Evidence Against Rapid Emergence of Praziquantel Resistance in Schistosoma haematobium, Kenya - Statistical Data Included

Emerging Infectious Diseases, Nov, 2000 by Charles H. King, Eric M. Muchiri, John H. Ouma

[Figure 4 ILLUSTRATION OMITTED]

Praziquantel failure on initial treatment in S. mansoni-endemic areas of Senegal suggests primary resistance to praziquantel (16,18) and a high prevalence of resistance genes in the local S. mansoni strain (21,33,34). More recent reports indicate, however, that in this area of Senegal, retreatment after 40 days adequately reduces infection levels and achieves better cure rates (19). The latter results suggest that immature schistosomes, which are known not to be susceptible to praziquantel, are typically present in Senegalese patients at the time of treatment. If the treated patient has been recently exposed to infection ([is less than or equal to] 6 weeks ago) in an area with continuous--rather than seasonal--transmission, apparent treatment failure may be observed when unaffected juvenile worms reach maturity and pass eggs several weeks after praziquantel treatment (14). Annual reinfection rates for S. haematobium may be high in some areas, such as Niger (35), and post-treatment infection detected after a single round of therapy should not be immediately interpreted as evidence of praziquantel resistance.

Nevertheless, animal studies of S. mansoni strains from Senegal indicate they are less sensitive to praziquantel than strains from other parts of the world (21,33,34). There is another explanation for an apparent low-level prevalence of drug resistance that fails to predominate in the parasite population: if a praziquantel-resistance mutation compromises reproductive fitness, the homozygous, fully resistant worm will never predominate. Instead, under the pressure of continued treatment, the resistance gene will achieve a stable-equilibrium share of the worm population, at a level dependent on its lower survival efficiency relative to that of the praziquantel-sensitive genotype (Figure 4c). This situation is analogous to the effect of the sickle cell-hemoglobin gene in human populations exposed to malaria.

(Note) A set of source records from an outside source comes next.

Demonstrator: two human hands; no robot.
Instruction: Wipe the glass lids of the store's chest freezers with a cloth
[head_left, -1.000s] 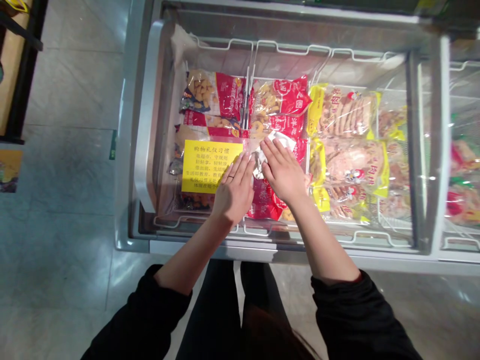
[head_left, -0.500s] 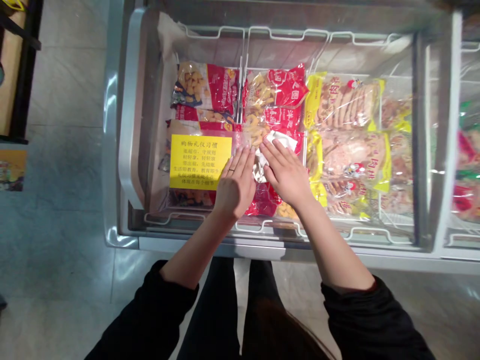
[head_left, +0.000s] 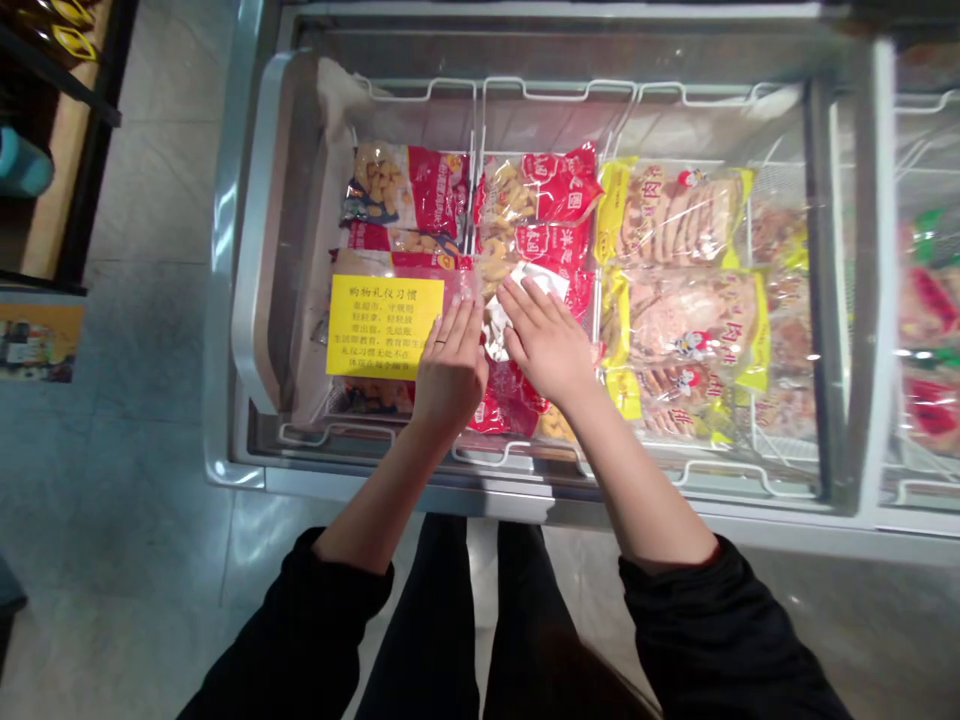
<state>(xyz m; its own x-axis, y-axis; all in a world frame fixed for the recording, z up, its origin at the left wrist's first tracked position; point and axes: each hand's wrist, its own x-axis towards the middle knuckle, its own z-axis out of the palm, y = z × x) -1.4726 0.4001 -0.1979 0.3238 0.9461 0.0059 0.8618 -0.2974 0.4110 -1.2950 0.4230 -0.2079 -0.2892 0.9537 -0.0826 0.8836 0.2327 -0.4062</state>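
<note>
My left hand (head_left: 452, 365) lies flat over the glass lid, fingers stretched out and a ring on one of them. Its fingertips are at the right edge of a yellow sign (head_left: 375, 340) printed with Chinese text. Beside it, my right hand (head_left: 551, 345) presses down on a crumpled white tissue (head_left: 553, 281), which shows past the fingers and left of the thumb. The palm hides the rest of the tissue. Beneath the glass, red snack bags (head_left: 559, 190) lie under and beyond both hands.
The chest freezer (head_left: 315, 475) has a curved grey handle frame (head_left: 262, 230) at the left. White wire baskets (head_left: 491, 455) inside hold yellow-edged meat packs (head_left: 675, 310) on the right. A shelf (head_left: 49, 210) with a blue item (head_left: 22, 165) stands at far left, across tiled floor (head_left: 150, 200).
Both hands, with the tissue under the right one, have shifted slightly left over the glass. The whole view has also shifted a little.
</note>
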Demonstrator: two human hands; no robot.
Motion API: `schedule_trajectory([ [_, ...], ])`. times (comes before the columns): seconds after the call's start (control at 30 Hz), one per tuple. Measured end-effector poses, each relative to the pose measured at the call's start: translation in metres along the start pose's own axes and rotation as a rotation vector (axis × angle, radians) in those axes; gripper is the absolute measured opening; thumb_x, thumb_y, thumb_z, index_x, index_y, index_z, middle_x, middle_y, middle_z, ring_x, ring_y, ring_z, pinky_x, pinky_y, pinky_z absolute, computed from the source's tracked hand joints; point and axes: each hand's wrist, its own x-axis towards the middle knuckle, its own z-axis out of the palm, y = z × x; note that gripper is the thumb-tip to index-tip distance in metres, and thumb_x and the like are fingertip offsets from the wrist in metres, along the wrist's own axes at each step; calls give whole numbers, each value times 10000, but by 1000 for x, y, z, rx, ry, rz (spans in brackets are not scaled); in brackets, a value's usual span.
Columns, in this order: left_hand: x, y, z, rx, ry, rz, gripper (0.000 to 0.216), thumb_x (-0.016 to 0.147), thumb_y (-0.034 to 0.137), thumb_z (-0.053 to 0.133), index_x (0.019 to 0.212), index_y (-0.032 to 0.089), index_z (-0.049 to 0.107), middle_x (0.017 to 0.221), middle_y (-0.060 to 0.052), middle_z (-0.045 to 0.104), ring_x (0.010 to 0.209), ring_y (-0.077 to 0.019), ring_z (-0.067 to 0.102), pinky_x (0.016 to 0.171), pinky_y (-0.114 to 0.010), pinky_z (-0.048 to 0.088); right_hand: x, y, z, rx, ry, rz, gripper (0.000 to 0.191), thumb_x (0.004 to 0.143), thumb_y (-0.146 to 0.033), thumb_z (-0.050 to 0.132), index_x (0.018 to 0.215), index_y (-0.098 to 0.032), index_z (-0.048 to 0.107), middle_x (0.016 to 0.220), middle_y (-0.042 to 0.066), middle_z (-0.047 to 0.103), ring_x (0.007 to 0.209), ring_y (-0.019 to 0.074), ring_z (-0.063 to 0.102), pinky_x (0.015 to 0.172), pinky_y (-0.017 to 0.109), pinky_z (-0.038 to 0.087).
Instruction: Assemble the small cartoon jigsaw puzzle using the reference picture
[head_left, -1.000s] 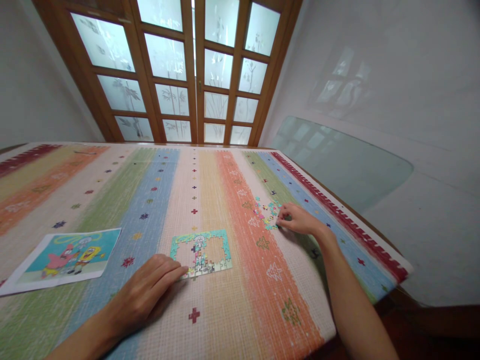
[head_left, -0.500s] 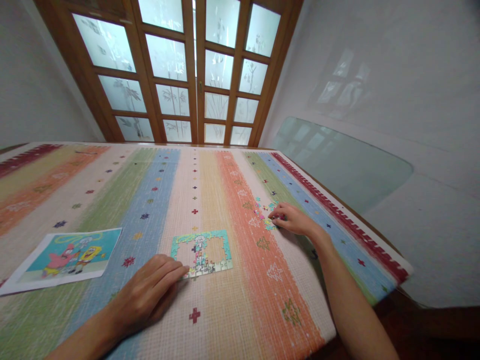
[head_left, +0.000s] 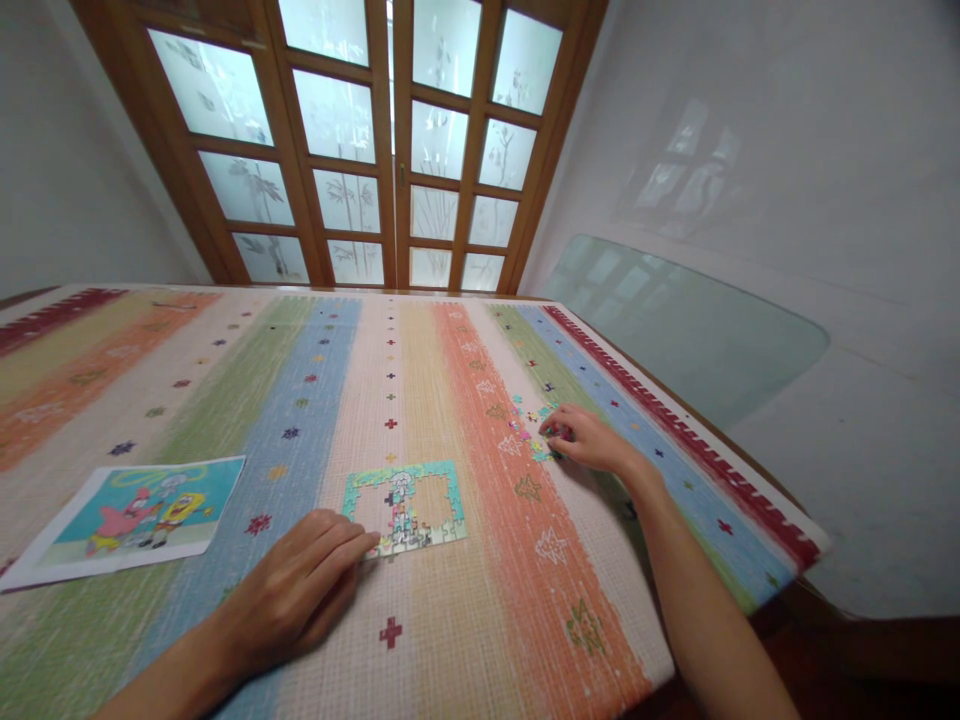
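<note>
A partly assembled jigsaw puzzle (head_left: 450, 500) lies on the striped tablecloth, its frame joined and a pale cartoon figure in the middle, with gaps on both sides. My left hand (head_left: 304, 575) rests on the cloth, fingers stretched out and fingertips touching the puzzle's lower left corner. Farther off to the right is a small heap of loose puzzle pieces (head_left: 530, 420). Over its right side, my right hand (head_left: 585, 437) has thumb and fingers curled in a pinch among the pieces. A colourful bit shows between them, partly hidden by the fingers.
A printed cartoon picture (head_left: 150, 515) on white paper lies at the left. The striped tablecloth (head_left: 480, 620) covers the table, whose right edge runs beside my right forearm. Behind stand wooden doors with glass panes (head_left: 397, 170); a white wall (head_left: 750, 150) is at the right.
My right thumb and fingers have shifted slightly among the loose pieces, a little apart from before. The left hand and the puzzle stay in place.
</note>
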Motion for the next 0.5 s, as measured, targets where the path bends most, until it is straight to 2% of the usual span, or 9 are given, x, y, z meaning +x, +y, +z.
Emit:
schedule_trajectory([
  [0.2,0,0,1,10,8,4,300,976,10,467,1215,97,627,1007,-103,690,940,-201,638,912,-349,530,1,1,1,10,27,-5,268,881,-197,582,1095,-198,743,935,80,696,807,207,630,832,349,483],
  [0.33,0,1,1,17,3,6,293,979,10,467,1207,94,630,1005,-103,689,942,-201,633,914,-350,524,4,-6,7,24,89,-52,227,935,-270,583,1059,-189,754,916,88,696,825,217,634,828,346,475],
  [0.5,-1,0,1,20,-2,17,276,1002,38,458,1213,88,629,1012,-106,687,952,-206,621,913,-356,523,6,-6,18,6,158,-62,225,931,-366,634,952,-186,766,910,91,688,866,234,642,835,345,479],
])
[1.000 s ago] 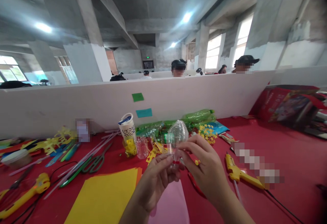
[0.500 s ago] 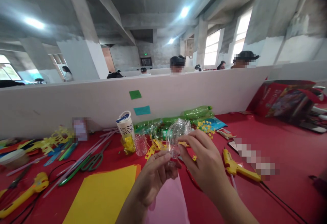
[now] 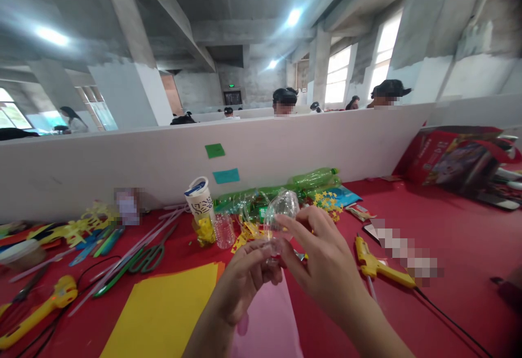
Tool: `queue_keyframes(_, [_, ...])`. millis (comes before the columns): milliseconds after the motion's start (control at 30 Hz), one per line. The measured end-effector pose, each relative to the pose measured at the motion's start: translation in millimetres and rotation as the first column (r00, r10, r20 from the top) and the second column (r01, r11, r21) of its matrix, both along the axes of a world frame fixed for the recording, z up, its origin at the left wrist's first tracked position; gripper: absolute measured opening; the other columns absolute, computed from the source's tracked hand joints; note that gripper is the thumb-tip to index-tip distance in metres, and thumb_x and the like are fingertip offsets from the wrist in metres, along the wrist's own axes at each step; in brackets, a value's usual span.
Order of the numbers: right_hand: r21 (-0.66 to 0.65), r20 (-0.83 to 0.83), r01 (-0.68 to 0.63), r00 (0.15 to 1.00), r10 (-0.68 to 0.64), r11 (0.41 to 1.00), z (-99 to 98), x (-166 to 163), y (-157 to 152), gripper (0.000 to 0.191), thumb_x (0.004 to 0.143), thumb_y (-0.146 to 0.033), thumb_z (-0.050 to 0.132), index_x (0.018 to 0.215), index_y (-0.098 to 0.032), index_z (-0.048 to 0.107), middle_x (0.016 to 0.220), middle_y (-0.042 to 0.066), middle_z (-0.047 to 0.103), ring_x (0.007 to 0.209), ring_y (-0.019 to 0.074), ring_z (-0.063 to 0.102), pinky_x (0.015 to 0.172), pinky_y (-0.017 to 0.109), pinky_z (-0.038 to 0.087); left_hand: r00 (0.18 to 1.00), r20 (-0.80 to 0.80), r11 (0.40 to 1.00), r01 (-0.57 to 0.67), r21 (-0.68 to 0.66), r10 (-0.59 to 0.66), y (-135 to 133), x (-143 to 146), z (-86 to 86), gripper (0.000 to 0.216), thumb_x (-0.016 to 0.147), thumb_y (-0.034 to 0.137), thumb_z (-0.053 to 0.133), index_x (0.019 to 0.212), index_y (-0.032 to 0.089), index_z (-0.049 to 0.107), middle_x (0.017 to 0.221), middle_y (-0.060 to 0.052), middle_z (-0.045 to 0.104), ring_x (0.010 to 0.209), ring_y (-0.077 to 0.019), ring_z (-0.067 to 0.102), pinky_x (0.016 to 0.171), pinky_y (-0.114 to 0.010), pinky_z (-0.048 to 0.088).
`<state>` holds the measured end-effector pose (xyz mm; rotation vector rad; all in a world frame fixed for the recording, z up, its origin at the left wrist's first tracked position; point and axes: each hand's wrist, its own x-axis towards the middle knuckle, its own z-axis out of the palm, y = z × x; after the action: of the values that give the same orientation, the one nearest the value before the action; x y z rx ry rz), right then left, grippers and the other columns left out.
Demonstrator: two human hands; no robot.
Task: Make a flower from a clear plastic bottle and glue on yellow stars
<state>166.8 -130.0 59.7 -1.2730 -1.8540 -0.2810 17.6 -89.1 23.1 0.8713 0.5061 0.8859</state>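
Note:
My left hand [image 3: 255,260] is closed around the narrow lower end of a cut piece of clear plastic bottle [image 3: 281,205], held above the pink sheet [image 3: 267,322]. Thin see-through strips on the piece curve up and over. My right hand [image 3: 322,249] is at its right side, index finger across the plastic and thumb low by the left fingertips; its grip seems light. Behind the piece, green plastic bottles [image 3: 314,178] lie against the partition, with yellow star cut-outs [image 3: 328,205] near them. A yellow sheet [image 3: 163,314] lies left of my hands.
Right of my hands lies a yellow glue gun [image 3: 381,268] with its cord; another yellow glue gun [image 3: 44,309] is far left. Green-handled scissors [image 3: 150,254], a white patterned cup [image 3: 199,200] and a ribbed clear cup [image 3: 224,231] stand or lie leftward. A white partition [image 3: 285,146] runs behind.
My right index finger has moved from a pinch at the strips to reach leftward across the clear plastic, and the thumb has dropped lower. The strips look shifted. My left hand keeps its hold.

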Motion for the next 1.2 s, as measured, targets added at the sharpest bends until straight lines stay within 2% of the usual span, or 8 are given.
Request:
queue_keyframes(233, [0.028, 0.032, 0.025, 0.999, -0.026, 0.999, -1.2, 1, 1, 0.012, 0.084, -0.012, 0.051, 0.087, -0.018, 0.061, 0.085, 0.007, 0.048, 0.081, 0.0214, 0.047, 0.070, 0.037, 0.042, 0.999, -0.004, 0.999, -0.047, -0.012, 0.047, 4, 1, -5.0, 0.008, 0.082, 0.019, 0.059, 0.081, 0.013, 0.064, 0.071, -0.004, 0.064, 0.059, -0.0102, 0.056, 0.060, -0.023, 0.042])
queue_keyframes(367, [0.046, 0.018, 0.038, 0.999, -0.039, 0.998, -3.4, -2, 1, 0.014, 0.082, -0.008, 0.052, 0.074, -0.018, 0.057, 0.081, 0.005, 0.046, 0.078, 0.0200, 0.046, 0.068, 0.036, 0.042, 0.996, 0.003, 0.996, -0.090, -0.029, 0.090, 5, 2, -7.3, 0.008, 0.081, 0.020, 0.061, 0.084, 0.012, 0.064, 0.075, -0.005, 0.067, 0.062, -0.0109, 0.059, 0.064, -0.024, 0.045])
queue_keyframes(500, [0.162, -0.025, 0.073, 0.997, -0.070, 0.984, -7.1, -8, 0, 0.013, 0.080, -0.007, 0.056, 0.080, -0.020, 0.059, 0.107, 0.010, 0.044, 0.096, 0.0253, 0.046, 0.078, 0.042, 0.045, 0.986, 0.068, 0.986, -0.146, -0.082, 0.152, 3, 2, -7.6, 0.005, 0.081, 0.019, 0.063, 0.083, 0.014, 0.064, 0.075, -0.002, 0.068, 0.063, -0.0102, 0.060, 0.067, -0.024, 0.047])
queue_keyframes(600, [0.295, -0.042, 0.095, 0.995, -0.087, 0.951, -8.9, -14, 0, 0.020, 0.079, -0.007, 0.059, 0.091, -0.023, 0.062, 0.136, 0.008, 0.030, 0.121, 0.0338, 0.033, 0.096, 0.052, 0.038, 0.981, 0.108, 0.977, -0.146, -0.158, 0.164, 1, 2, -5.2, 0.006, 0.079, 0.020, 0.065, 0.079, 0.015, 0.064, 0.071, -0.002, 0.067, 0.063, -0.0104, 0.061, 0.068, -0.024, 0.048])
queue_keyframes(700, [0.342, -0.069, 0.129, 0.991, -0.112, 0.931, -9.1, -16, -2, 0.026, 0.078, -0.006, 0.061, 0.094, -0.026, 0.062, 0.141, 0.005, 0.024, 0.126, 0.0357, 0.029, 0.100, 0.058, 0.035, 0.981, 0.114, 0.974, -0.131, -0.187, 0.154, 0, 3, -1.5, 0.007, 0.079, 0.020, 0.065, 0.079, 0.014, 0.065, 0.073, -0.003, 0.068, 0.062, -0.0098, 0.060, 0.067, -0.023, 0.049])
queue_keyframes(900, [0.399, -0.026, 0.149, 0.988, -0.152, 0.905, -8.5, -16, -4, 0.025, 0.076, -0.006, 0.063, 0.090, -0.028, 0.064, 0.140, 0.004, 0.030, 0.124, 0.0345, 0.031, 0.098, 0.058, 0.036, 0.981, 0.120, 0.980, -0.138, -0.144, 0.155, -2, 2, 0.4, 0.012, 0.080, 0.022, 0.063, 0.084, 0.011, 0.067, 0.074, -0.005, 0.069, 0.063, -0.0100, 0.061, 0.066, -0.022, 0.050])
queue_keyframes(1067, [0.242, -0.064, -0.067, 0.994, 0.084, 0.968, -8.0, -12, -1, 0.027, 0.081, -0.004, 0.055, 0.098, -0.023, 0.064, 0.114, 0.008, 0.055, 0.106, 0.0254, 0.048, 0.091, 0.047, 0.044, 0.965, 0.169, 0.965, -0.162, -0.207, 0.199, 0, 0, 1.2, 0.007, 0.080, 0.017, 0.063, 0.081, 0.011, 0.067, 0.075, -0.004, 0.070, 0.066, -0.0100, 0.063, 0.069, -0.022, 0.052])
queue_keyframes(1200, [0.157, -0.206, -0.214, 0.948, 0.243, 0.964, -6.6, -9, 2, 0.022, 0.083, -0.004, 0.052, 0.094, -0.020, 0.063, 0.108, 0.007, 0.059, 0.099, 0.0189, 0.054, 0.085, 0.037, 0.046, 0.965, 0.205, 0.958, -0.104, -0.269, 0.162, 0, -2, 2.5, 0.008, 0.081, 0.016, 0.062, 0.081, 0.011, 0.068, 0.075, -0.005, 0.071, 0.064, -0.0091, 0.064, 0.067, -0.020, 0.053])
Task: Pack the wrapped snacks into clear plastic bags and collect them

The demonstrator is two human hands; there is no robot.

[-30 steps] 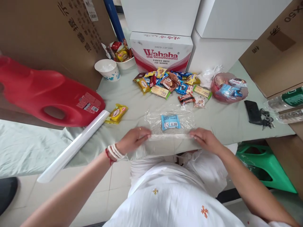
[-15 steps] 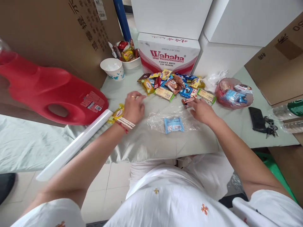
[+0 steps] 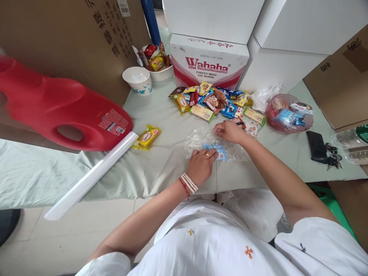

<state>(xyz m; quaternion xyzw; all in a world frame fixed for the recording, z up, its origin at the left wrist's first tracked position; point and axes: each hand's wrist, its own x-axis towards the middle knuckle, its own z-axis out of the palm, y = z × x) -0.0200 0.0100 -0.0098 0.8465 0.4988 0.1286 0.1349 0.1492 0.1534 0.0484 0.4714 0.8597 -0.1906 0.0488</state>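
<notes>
By the left hand (image 3: 199, 166) (a ring (image 3: 207, 155) is worn), the blue packet (image 3: 222, 154) is partly covered; whether it is gripped cannot be told. The right hand (image 3: 230, 132) is held curled at the clear plastic (image 3: 191, 142), any pinch unclear. Packet and plastic are laid on the pale cloth (image 3: 169, 124); beyond, snacks (image 3: 213, 102) are heaped before the Wahaha box (image 3: 207, 64).

A storage-like room is suggested, though whether it belongs to a home, a shop or an office cannot be told. Brown cartons (image 3: 66, 38) are stood at either side, and white boxes (image 3: 212, 17) are stacked above and beside a carton (image 3: 211, 63) printed "Wahaha purified water". A table (image 3: 163, 111) is draped in pale green cloth (image 3: 37, 184), on which a heap of wrapped snacks (image 3: 214, 101), a paper cup (image 3: 140, 82) and keys (image 3: 334, 158) are set. The floor (image 3: 63, 234) is tiled in a pale shade
</notes>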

Another possible factor likely to be slowing the emergence of praziquantel resistance in Schistosoma is the parasite's obligate diecious sexual reproduction. Unlike drug-resistant bacteria, praziquantel-resistant schistosomes must find a mate of the opposite sex to reproduce, which requires a sufficient density of human infection. In a disease-endemic area where most of the population has been treated, the initial heavy loss of susceptible worms (>80%) may actually reduce mean number of worms sufficiently (i.e., to fewer than one male and one female per host) to prevent most resistant worms from finding suitable mates (29). Worm distribution is highly aggregated in the human population, with most (75%) patients having light infections and a small proportion (approximately 5%) having heavy infections. Heavy infection can result in reduced worm fecundity, slowing the production of eggs and thus the transmission of genes from a resistant worm, even though the chances of mating are enhanced. After treatment, the reduced number of worms in a heavily infected human could increase fecundity, so the net effect of treatment on praziquantel-resistance gene transmission would be difficult to predict. In an age-targeted program such as ours, praziquantel-sensitive parasites would also persist in the untreated adult and infant human subpopulations, slowing the dominance of drug resistance gene(s). This would occur by allowing interbreeding of resistant and susceptible worms in host locations not having the environmental pressure (i.e., praziquantel treatment) that favors the resistance gene.